I remember the smell of elderflowers from when I was a kid, although I didn’t know their name. All of the different flowers from the bushes and trees around our area were inspected and sniffed. In the spring and early summer we would use these flowers for decorating various dens that we made, or put them in bouquets as gifts for our toys, or offerings for faeries. In the autumn different berries and leaves would be mixed into potions that smelt so pungent we implicitly knew they shouldn’t be eaten.
As an adult, I don’t spend as much time making potions and floral offerings, which is part of the reason that making elderflower champagne (or fizz, we’re not supposed to call it champagne) appeals so much to me. I use this recipe from Spruce Eats. Unlike a lot of foraged alcoholic concoctions this one really does turn water into wine, rather than you just adding a flavouring to a drink you already have. There is something magical about the brewing process, and the fact that we can do it ourselves in our kitchens without expensive fancy equipment is brilliant. It’s also incredibly cheap to make. I never buy bottles to put it in, just save ones that were headed to the recycling bin and reuse them.

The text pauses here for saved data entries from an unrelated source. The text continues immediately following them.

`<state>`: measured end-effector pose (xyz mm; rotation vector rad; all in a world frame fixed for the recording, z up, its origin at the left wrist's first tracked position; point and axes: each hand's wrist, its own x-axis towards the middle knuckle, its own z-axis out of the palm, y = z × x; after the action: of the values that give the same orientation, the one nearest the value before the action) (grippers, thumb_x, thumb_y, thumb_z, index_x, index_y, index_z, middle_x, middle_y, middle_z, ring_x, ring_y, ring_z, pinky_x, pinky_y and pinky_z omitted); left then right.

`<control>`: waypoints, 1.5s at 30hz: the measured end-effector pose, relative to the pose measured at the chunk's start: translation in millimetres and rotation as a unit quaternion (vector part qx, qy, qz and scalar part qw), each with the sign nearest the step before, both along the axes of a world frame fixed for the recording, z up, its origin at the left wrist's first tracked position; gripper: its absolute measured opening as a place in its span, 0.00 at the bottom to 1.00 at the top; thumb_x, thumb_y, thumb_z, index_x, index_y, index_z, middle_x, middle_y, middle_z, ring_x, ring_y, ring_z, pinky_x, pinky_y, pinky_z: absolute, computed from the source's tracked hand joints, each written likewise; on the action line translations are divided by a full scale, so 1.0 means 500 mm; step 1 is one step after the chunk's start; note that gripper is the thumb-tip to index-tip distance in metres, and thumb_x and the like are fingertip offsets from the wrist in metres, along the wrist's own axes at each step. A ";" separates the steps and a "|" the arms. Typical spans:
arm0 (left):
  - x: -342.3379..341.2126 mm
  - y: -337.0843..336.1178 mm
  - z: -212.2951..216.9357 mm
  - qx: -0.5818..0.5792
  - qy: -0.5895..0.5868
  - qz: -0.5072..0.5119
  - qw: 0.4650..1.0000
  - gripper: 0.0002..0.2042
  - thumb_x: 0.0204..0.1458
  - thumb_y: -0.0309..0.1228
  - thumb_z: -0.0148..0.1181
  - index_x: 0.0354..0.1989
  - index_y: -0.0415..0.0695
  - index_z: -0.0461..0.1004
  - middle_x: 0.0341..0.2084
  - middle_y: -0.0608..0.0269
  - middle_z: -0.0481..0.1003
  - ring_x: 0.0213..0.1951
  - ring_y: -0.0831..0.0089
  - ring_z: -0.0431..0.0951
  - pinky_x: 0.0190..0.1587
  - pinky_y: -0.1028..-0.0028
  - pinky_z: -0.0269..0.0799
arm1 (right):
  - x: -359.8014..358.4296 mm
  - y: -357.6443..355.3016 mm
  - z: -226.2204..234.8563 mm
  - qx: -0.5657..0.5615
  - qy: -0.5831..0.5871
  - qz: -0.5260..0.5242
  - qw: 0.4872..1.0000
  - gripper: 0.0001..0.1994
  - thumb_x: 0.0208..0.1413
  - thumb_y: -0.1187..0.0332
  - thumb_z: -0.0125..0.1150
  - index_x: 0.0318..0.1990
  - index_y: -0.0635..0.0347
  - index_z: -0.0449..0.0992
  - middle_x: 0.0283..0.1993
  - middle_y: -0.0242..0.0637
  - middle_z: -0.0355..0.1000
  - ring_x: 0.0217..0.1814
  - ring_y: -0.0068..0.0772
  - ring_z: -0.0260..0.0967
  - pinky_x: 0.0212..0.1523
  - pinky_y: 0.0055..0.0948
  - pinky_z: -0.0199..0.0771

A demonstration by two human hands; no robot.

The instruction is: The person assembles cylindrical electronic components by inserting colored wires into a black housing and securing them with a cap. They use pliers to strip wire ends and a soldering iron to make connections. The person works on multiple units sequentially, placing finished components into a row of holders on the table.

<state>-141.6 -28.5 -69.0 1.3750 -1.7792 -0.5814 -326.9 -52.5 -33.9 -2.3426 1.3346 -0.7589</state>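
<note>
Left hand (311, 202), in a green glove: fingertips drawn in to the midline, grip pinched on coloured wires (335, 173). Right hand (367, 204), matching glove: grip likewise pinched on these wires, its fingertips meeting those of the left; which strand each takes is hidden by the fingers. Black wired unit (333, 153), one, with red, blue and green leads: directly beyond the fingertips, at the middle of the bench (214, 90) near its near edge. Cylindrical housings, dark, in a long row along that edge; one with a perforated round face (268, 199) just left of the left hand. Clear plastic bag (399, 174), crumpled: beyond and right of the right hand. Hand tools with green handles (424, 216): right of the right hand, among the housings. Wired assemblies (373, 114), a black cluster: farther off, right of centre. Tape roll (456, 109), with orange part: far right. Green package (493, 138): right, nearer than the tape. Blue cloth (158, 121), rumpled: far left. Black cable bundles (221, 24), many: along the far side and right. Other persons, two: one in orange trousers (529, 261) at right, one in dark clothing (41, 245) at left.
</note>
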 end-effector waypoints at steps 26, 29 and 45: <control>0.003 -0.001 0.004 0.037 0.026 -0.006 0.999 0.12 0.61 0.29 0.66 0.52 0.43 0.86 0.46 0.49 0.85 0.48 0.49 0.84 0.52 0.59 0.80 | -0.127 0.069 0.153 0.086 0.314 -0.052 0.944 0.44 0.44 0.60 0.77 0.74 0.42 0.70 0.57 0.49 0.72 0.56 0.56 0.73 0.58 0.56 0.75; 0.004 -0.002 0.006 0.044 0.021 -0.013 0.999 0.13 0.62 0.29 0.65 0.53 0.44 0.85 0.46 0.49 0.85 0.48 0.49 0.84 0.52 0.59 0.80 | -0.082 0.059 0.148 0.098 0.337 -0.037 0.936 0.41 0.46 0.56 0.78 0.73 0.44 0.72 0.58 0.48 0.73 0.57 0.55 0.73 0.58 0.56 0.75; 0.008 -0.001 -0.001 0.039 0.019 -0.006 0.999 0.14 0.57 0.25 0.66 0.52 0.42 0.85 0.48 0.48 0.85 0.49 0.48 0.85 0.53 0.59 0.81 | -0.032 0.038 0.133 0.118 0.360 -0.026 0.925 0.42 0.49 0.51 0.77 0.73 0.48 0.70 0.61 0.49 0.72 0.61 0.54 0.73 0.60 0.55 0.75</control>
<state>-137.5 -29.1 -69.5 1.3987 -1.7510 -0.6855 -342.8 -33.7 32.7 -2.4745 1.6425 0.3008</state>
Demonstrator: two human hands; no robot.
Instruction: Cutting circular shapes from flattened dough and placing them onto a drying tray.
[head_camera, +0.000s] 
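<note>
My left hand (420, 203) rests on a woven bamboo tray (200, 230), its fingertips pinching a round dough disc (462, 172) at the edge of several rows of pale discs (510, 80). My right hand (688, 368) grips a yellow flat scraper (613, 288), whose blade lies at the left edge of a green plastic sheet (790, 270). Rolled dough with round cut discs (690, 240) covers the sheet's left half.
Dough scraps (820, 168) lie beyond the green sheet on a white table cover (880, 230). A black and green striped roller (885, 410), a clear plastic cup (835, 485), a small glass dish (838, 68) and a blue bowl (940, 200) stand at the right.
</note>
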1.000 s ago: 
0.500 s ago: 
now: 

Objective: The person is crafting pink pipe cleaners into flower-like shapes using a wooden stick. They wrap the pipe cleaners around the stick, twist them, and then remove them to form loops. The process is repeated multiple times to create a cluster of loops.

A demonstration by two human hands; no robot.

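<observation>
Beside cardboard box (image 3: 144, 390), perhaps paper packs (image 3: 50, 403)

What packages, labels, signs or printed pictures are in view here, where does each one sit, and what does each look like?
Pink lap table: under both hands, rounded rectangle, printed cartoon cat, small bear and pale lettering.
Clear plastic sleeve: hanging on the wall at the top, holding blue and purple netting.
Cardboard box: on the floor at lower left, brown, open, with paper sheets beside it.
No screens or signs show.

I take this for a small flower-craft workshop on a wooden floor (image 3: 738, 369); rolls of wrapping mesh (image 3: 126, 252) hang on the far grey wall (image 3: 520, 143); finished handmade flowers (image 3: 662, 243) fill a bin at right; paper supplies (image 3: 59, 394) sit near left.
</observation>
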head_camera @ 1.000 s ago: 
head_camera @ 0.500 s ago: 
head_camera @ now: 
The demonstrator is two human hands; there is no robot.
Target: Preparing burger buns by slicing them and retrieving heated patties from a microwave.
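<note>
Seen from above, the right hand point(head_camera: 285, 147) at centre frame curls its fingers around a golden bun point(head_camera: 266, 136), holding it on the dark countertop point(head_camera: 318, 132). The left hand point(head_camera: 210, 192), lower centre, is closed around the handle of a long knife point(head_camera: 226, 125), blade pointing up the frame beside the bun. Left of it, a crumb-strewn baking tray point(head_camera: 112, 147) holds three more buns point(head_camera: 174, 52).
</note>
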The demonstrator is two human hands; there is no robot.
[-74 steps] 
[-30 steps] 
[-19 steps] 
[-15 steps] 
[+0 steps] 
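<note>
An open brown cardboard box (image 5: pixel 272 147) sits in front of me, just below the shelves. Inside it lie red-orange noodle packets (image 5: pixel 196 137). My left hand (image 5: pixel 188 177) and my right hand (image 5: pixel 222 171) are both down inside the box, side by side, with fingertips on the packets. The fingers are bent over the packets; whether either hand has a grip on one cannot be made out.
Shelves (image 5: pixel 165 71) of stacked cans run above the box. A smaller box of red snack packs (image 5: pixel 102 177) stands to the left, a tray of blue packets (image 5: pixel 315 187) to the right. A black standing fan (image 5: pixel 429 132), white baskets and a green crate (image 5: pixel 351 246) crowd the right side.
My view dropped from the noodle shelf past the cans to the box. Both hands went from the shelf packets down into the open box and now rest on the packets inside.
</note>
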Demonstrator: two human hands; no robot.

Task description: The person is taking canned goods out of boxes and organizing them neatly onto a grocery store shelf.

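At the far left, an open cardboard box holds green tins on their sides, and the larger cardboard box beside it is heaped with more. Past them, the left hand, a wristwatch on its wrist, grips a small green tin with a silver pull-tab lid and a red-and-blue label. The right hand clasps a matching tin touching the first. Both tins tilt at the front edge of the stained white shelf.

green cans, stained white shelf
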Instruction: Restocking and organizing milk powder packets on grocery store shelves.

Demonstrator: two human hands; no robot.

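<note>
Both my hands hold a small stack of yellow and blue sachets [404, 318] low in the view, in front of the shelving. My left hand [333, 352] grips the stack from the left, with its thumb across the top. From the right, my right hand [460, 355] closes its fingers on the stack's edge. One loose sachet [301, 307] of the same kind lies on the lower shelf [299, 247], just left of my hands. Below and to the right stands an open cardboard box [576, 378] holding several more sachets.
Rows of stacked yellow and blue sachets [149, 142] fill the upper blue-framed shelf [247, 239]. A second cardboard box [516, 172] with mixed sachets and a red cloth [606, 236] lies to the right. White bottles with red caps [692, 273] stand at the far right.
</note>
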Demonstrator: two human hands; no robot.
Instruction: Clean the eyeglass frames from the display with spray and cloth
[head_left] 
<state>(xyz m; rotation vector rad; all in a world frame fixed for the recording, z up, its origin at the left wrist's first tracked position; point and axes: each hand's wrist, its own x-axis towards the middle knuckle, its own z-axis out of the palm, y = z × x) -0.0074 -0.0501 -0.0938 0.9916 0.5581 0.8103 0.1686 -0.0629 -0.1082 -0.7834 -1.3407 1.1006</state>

Human minds respond well to stories, to beginnings, struggles and resolutions. They help give us meaning and context for our lives. Today we have so much convenience that a lot of what we do is without thought and devoid of meaning. Often with food and alcohol there is no understanding of what sort of journey it has been on before it has got to us, and the closer we are to the end consumption the further we are from giving it value. The difference between eating a microwave meal you mindlessly swallow while watching telly and eating a meal you cook from scratch with ingredients from your garden. This isn’t to say that convenience is bad, and everyone should be making their own clothes from grass, there is a time and a place for fast food. When your meal has a story that you’re part of, when you involve yourself in the process of it getting onto your fork – because you picked the tomatoes out yourself, or grew the herbs, or you cooked it – it becomes more meaningful.
Any glass you have of your own elderflower champagne is special. The flowers only bloom for a few weeks at the end of May until mid June and you can’t really buy it in the shops. When you share it with your friends, you will tell them about how you made it and remember the weather as you picked the flowers from the tree. When a bottle of it explodes on your shelf and soaks everything underneath it, you’ll remember the sound of it going off and tell yourself to make sure you burp the rest of the bottles more regularly. When you have a glass, because of the journey around it, it becomes a meaningful part of your day and you savour every sip.
Summer becomes ours to bottle with just a bit of effort.